Apressada
"Correi, sôfregos, correi ladeira acima, e chegai sempre ou muito tarde ou muito cedo, mas continuai a correr, a matar-vos, sem perspectiva de paz ou conciliação."
Carlos Drumond de Andrade
Um resto de névoa da noite deixava tudo azul bem clarinho. Parecia que a manhã se vestiu assim só para mim! Que linda ela estava!
Com a caneca na mão, debruçado na varanda, eu tomava meu achocolatado e mastigava meu pão com manteiga sentindo esse prazer matinal que poucos conseguem. Os passarinhos cantavam e alguns carros passavam lá embaixo.
— Dú, me leva pra faculdade que eu to atrasadérrima!
— Bom dia pra você também Glória, dormiu bem? — “Por que Gloria? Devia ser Aparecida; combinava mais!”
— Anda logo, bicho preguiça! Ai meu Deus, vamo logo, Dú!
“Xinga a vontade, bate o pé o quanto quiser, vou comer meu pão, ouvir os passarinhos, tomar meu chocolate e esperar a Dri passar”
— Tá aí ainda seu lerdo!
“Vai de ônibus que não sou seu chofer!”
— Ta de brincadeira, né! — e ela voltava pisando duro para apertar mil vezes o botão do elevador em menos de três segundos.
“Péraí que a Dri já vai passar, péraí...”
— Bom dia Dri!
— Oi, Edu!

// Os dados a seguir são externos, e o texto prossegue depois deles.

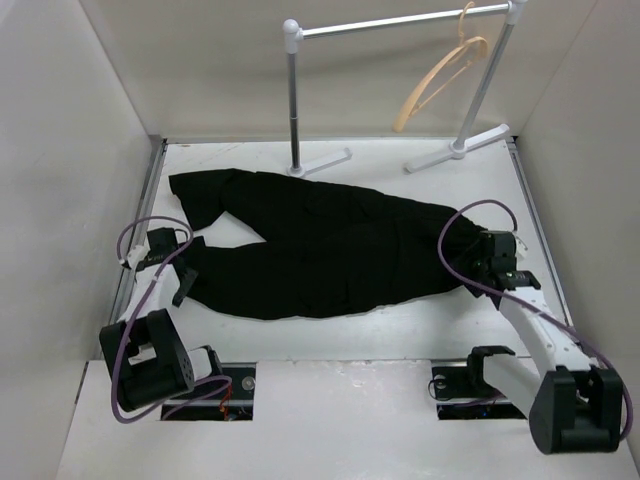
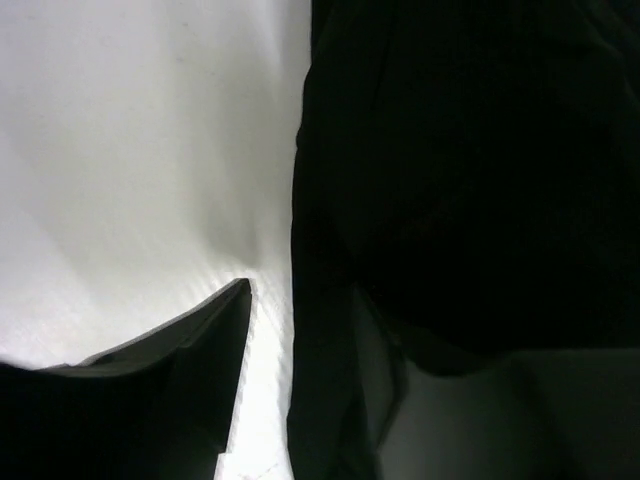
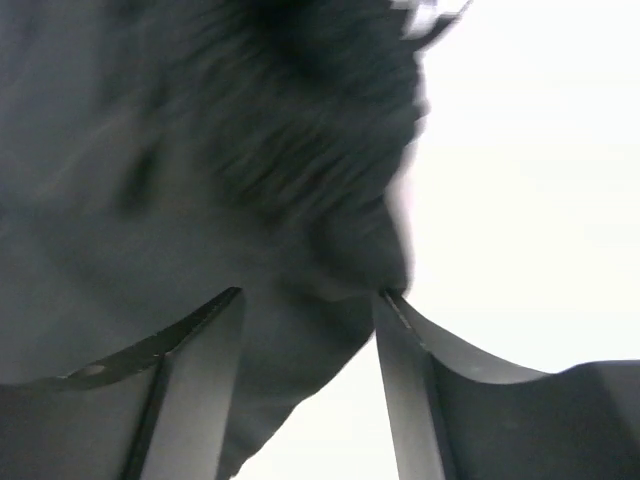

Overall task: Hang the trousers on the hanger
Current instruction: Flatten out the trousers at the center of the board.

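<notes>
The black trousers (image 1: pixel 320 245) lie flat across the table, legs toward the left and the other end at the right. The tan wooden hanger (image 1: pixel 440 72) hangs by its hook on the garment rail at the back right. My left gripper (image 1: pixel 186 270) is low at the trousers' left edge. In the left wrist view it (image 2: pixel 320 330) is open, with a strip of the black cloth (image 2: pixel 460 180) between its jaws. My right gripper (image 1: pixel 478 256) is at the trousers' right end. In the right wrist view it (image 3: pixel 308 298) is open, with the cloth (image 3: pixel 200 150) lying between its fingers.
The white-and-silver garment rail (image 1: pixel 400 20) stands at the back on two feet (image 1: pixel 455 150), just behind the trousers. White walls enclose the table (image 1: pixel 330 335) on the left, back and right. Purple cables loop off both arms.
</notes>
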Action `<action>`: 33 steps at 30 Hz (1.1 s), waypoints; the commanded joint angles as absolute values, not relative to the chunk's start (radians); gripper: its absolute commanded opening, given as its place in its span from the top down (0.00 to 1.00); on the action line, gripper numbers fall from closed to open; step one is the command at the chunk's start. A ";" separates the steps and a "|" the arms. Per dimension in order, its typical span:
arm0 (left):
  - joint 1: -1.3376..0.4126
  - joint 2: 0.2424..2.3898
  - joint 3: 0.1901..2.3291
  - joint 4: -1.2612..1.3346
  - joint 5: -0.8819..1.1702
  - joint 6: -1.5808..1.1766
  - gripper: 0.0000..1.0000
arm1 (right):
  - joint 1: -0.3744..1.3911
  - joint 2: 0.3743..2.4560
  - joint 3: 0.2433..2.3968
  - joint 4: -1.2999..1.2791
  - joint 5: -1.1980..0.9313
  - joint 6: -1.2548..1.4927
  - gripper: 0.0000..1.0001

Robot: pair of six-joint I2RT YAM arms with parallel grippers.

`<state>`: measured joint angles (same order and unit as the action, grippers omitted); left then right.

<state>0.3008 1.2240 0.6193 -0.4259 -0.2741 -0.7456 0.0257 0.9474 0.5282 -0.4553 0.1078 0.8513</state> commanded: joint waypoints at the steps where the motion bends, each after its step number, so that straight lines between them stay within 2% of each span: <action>1: 0.315 1.230 0.611 -0.308 -0.242 -0.767 0.68 | -0.010 1.017 0.566 -0.411 0.107 0.828 0.37; 3: 0.317 1.235 0.621 -0.316 -0.238 -0.787 0.87 | -0.010 1.040 0.586 -0.443 0.142 0.830 0.36; 4: 0.317 1.217 0.626 -0.331 -0.230 -0.798 0.91 | -0.012 1.029 0.589 -0.474 0.164 0.830 0.35; 9: 0.277 1.042 0.681 -0.451 -0.229 -0.818 0.97 | -0.005 0.933 0.535 -0.561 0.262 0.854 0.32; 13: 0.251 0.970 0.684 -0.518 -0.275 -0.821 0.98 | -0.005 1.020 0.515 -0.514 0.250 0.888 0.27; 14: 0.255 0.968 0.674 -0.515 -0.273 -0.821 0.98 | -0.005 1.067 0.520 -0.468 0.239 0.887 0.31; 15: 0.263 0.976 0.664 -0.511 -0.270 -0.822 0.99 | -0.005 1.115 0.531 -0.424 0.221 0.885 0.39; 16: 0.266 0.983 0.661 -0.509 -0.267 -0.824 0.99 | -0.005 1.159 0.546 -0.390 0.203 0.885 0.48; 18: 0.269 0.989 0.666 -0.502 -0.265 -0.825 1.00 | -0.007 1.210 0.571 -0.345 0.180 0.885 0.76; 19: 0.269 0.986 0.675 -0.508 -0.265 -0.825 1.00 | -0.011 1.207 0.584 -0.354 0.166 0.885 0.86; 20: 0.269 0.977 0.687 -0.517 -0.265 -0.824 1.00 | -0.008 1.172 0.595 -0.391 0.160 0.887 0.90; 27: 0.274 0.888 0.827 -0.676 -0.293 -0.784 1.00 | -0.045 0.669 0.606 -0.846 0.178 0.905 0.96; 30: 0.257 0.882 0.831 -0.750 -0.331 -0.779 0.99 | -0.045 0.583 0.672 -1.013 0.186 0.957 0.97; 32: 0.242 0.882 0.796 -0.770 -0.360 -0.779 0.91 | -0.059 0.565 0.702 -1.055 0.192 0.962 0.98; 33: 0.245 0.890 0.776 -0.770 -0.359 -0.778 0.82 | -0.058 0.563 0.721 -1.075 0.198 0.957 0.98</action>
<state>0.2531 0.8803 0.8062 -0.6727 -0.3084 -0.7933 -0.0471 0.5644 0.6605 -0.9089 0.1757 0.9306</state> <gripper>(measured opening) 0.148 0.063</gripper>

Bom dia.
— Quer carona?
— Num precisa não, brigada. Vô pra outro lado.
— Ta bom. Tchauzinho gata!
— Tchauzinho.
“Meu Deus, como ela é linda e ta de azul clarinho só pra competir com a manhã! Essa menina!”
— Vamô, traste! — me puxou e quase a caneca caiu lá embaixo.
— Me solta, ô!
— Tô atrasada, droga!
— Você já nasceu atrasada! O elevador chegou?
E ela correu para apertar mais mil vezes o botão. Eu sabia que o elevador já tinha passado umas dez vezes e a atropelada nem viu. Era mais importante apertar mil vezes o botão do que ver se o elevador chegou.
Enquanto a Glória quase quebrava o botão, deu tempo de escovar os dentes, dar nó na gravata, dar um beijo na mãe e pegar minhas coisas.
— Anda logo, ô múmia! Já chegou! — ela gritava pra dentro do apartamento e nem viu que eu já tava do lado dela. Chegamos no carro e apalpei os bolsos fazendo cara de idiota.
— Você esqueceu a chave? Não acredito! Meu Deus, o que eu fiz pra merecer um irmão desse! Irmão não, né, porque irmão ajuda a gente!
Enquanto a Glória dava voltas em torno de si, com uma mão segurando a testa e a outra a cintura, entrei no carro, afivelei o cinto, liguei o motor e ela ainda me xingava. Buzinei e ela entrou no carro bufando.
— Põe o cinto, maninha do coração, põe. Te amo, viu.
— Ai, te odeio! Te odeio mil vezes!
Adoro parar no farol amarelo; enquanto ela xinga, eu sinto cócegas no céu da boca, querendo rir, mas faço pose de sério, de quem está fazendo o melhor que pode. Enquanto o trânsito andava bem ela batia os dedos nos joelhos e balançava os pés e quando dava para ultrapassar algum carro, ela batia no painel e apontava:
— Vai, passa por ali, vai! — essa eu achava muita graça. Primeiro dava seta, olhava nos espelhos e, quase sempre, não dava mais pra passar.
Naquele dia chegamos cedo, como em todos os outros que ela está atrasada; ou seja, todo dia. Desceu, bateu a porta, jogou a bolsa no ombro e saiu andando com grandes passadas que deixavam ela ridícula.
Quando estacionei o carro na minha vaga na empresa vi no banco de trás o fichário da Glória. Arrumei a gravata e desliguei o celular.